Your answer must be an exact transcription of the data, with every picture omitted.

== Collected material ==

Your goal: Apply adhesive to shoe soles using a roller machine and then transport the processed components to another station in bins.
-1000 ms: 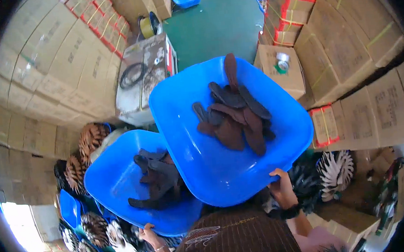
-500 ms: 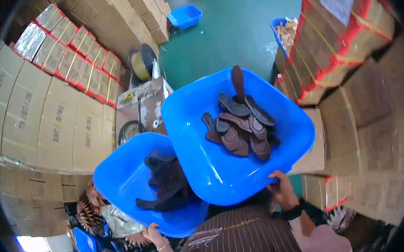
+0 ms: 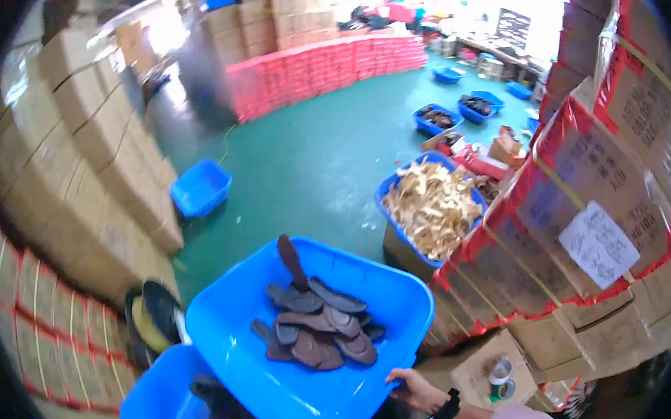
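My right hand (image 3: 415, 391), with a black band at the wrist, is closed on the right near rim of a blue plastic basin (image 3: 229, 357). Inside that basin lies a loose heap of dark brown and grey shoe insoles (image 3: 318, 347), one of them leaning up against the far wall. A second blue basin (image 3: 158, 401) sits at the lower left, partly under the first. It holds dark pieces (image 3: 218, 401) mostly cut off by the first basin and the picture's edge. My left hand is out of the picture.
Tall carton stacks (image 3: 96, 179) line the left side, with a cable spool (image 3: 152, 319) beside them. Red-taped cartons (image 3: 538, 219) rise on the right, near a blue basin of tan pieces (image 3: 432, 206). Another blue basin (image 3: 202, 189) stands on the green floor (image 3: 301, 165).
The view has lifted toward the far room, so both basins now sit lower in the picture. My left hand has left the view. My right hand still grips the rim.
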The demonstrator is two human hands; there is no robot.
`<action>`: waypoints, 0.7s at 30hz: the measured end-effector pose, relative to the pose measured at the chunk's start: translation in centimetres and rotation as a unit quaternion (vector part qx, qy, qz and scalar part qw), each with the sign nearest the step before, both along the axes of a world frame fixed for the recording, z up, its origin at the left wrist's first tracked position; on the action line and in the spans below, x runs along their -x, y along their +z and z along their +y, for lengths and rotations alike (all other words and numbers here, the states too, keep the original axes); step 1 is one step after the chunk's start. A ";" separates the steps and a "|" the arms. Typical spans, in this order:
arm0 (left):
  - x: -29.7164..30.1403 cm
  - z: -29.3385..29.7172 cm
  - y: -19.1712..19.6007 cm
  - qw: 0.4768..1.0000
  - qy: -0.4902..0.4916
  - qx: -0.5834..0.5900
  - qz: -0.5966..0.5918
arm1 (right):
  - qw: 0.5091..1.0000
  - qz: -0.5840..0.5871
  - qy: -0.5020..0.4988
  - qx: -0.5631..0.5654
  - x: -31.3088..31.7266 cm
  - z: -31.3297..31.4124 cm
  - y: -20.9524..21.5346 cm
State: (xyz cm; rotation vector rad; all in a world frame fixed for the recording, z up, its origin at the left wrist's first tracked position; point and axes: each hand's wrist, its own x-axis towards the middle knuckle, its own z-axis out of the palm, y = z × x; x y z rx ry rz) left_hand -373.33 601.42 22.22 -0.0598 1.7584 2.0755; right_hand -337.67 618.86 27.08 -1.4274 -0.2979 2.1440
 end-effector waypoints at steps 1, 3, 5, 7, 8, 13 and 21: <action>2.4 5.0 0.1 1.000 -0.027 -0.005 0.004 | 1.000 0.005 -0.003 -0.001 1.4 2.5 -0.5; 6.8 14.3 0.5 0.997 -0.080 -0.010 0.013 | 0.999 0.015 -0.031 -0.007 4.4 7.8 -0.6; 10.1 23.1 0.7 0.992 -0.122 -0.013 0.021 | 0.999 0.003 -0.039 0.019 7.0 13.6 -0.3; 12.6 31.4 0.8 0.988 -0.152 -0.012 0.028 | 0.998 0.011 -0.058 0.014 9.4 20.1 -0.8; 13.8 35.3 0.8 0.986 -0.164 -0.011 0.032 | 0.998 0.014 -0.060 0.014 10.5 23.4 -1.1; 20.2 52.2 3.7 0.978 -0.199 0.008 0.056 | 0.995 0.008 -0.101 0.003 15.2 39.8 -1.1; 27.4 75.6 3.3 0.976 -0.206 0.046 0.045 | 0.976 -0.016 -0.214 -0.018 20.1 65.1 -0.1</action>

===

## Final answer
Your goal: Apply adhesive to shoe soles using a roller machine and then transport the processed components to another station in bins.
-1000 ms: 
-500 ms: 
+0 ms: 
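My right hand (image 3: 415, 391), with a black band at the wrist, is closed on the right near rim of a blue plastic basin (image 3: 229, 357). Inside that basin lies a loose heap of dark brown and grey shoe insoles (image 3: 318, 347), one of them leaning up against the far wall. A second blue basin (image 3: 158, 401) sits at the lower left, partly under the first. It holds dark pieces (image 3: 218, 401) mostly cut off by the first basin and the picture's edge. My left hand is out of the picture.
Tall carton stacks (image 3: 96, 179) line the left side, with a cable spool (image 3: 152, 319) beside them. Red-taped cartons (image 3: 538, 219) rise on the right, near a blue basin of tan pieces (image 3: 432, 206). Another blue basin (image 3: 202, 189) stands on the green floor (image 3: 301, 165).
The view has lifted toward the far room, so both basins now sit lower in the picture. My left hand has left the view. My right hand still grips the rim.
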The demonstrator is two human hands; there is no robot.
`<action>`: waypoints, 0.7s at 30hz: the measured end-effector pose, relative to the pose measured at the chunk's start: translation in centimetres and rotation as a unit quaternion (vector part qx, qy, qz and scalar part qw), each with the sign nearest the step before, both along the axes of a world frame fixed for the recording, z up, its origin at the left wrist's first tracked position; on the action line and in the spans below, x runs along their -x, y along their +z and z along their +y, for lengths and rotations alike (all other words and numbers here, the states too, keep the original axes); step 1 is one step after the chunk's start. A ";" separates the steps and a "|" the arms. Typical spans, in this order:
arm0 (left):
  - x: -29.7164..30.1403 cm
  - z: -29.3385..29.7172 cm
  - y: -19.1712..19.6007 cm
  - qw: 0.4768..1.0000
  - qy: -0.4902..0.4916
  - qx: -0.5834..0.5900
  - qz: -0.5966..0.5918
arm1 (right):
  - qw: 0.5091..1.0000
  - qz: -0.5840..0.5871
  - qy: -0.5020..0.4988
  - qx: -0.5631..0.5654
  - x: -31.3088..31.7266 cm
  - z: -31.3297..31.4124 cm
  - y: -20.9524..21.5346 cm
State: (xyz cm; rotation vector rad; all in a world frame fixed for the recording, z up, its origin at the left wrist's first tracked position; point and axes: each hand's wrist, its own x-axis towards the middle knuckle, its own z-axis out of the palm, y = z × x; x y z rx ry rz) left_hand -373.33 601.42 22.22 -0.0598 1.7584 2.0755; right_hand -337.67 618.86 27.08 -1.4274 -0.2979 2.1440
 end-effector waypoints at steps 1, 3, 5, 7, 8, 13 and 21: <action>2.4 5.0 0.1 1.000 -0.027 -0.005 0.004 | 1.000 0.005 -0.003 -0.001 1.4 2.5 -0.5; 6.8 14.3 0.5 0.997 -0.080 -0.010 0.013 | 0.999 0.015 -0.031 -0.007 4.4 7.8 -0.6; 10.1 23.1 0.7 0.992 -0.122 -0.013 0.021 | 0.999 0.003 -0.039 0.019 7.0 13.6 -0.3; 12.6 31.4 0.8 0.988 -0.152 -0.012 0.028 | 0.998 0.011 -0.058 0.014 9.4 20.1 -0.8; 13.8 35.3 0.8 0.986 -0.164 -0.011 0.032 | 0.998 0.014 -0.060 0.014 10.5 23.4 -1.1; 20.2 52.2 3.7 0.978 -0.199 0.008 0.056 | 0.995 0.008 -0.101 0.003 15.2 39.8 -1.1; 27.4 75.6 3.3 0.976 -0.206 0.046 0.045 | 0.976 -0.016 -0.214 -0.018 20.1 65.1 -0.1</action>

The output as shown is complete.